Awesome

SFUZZ

Start date: Dec, 2021

This is a coverage-guided, emulation based greybox fuzzer that makes use of a custom Just-In-Time compiler to achieve near-native performance. It works by lifting RISC-V elf binaries to an intermediate representation before JIT compiling them to x86 during execution. During JIT compilation the code is instrumented to enable fuzzing-improvements such as coverage tracking, asan, cmpcov, or snapshot-based fuzzing.

<br>

Features

Multi-threaded, supporting an arbitrary amount of threads and scaling almost linearly
Custom JIT compiler for high performance and more importantly customizability that is harder to achieve with other solutions such as qemu
Custom memory management unit to once again allow high customization and highly beneficial features such as byte-level permission checks and dirty-bit based emulator resets.
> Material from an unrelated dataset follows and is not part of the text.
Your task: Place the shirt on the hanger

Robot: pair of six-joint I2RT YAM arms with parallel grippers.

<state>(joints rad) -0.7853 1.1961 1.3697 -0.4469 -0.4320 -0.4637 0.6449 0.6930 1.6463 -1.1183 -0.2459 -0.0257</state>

Additionally hooks to allow for safe usage of heap-routines are implemented.
Virtualized file management to allow easy in memory fuzzing
Snapshot based fuzzing, so a target's memory/register state can be snapshotted during execution to base all future fuzz cases off of this baseline
Edge-level coverage tracking, and coverage guided fuzzing based on this feedback
Various mutators, crash deduplication, and a simple seed scheduling algorithm

Description

The objective of this project is to highlight the benefits of using an emulated environment for fuzzing. Many previous fuzzers based on emulation exist, but they all almost exclusively use the qemu emulation engine for the underlying emulation. While this engine does have a fairly mature just-in-time compiler and generates very good code, it is not designed for fuzzing. During fuzzing, we intend to run the same process thousands of times per second. This makes room for specialized optimizations that qemu does not make strong use of such as reusing the same memory space for each process run and only resetting a limited amount of memory via dirty bit mechanics.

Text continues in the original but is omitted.